Open ustcscgy opened this issue 8 years ago • 48 comments

The binary snapshots listed in https://root.cern.ch/download/cling/ are pretty big, over 200MB, but most of it are LLVM, while cling is static linked against it. After removing bundled LLVM, cling is under 40MB, and after compression, it's 14MB.

Would you consider uploading this cling-only binary snapshots?

BTW, what's the progress of upstreaming LLVM patches? (So that I can build cling against system bundled LLVM instead of downloading binary snapshots.)

ustcscgy avatar Jul 22 '16 02:07 ustcscgy

Thanks for the report. Yes we are working on this. We have a packaging tool that makes them considerably smaller.

We consider uploading binary releases along with each tag.

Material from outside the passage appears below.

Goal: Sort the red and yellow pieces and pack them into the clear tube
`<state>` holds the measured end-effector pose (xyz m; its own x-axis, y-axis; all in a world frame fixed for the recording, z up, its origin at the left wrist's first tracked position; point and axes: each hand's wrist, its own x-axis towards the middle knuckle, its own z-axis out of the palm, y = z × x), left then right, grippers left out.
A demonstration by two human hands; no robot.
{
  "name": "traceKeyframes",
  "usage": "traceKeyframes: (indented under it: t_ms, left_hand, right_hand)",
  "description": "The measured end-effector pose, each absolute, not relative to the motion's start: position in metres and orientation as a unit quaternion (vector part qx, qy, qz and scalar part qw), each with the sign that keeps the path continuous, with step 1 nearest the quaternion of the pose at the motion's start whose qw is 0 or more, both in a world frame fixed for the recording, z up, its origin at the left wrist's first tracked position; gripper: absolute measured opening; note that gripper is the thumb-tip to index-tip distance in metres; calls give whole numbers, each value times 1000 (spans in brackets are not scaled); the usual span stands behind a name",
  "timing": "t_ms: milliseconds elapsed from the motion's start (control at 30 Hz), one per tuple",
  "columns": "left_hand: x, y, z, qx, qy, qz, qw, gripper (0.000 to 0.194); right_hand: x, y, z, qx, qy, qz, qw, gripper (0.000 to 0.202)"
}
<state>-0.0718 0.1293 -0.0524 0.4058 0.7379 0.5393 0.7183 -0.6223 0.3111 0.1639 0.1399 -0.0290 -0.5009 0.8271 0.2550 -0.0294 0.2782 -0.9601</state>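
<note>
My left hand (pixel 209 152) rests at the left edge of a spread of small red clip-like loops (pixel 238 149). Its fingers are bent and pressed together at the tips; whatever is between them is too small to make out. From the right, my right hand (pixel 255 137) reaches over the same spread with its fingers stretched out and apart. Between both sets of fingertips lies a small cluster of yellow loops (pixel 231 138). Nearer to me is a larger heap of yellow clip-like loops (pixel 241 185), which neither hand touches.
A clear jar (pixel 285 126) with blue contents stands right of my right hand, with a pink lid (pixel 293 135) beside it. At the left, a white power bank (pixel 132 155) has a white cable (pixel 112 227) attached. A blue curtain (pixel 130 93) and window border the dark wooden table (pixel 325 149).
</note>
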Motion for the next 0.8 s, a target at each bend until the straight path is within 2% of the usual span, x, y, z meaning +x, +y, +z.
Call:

Some of the patches could be upstreamed but some of them cannot. I have this on my todo list but it is not with high priority. I am completely in favor of building cling against bundled LLVM, but it may require some more work and time.

vgvassilev avatar Jul 22 '16 13:07 vgvassilev

Glad to know that you're working on it, I'll wait for the samller binary packages then.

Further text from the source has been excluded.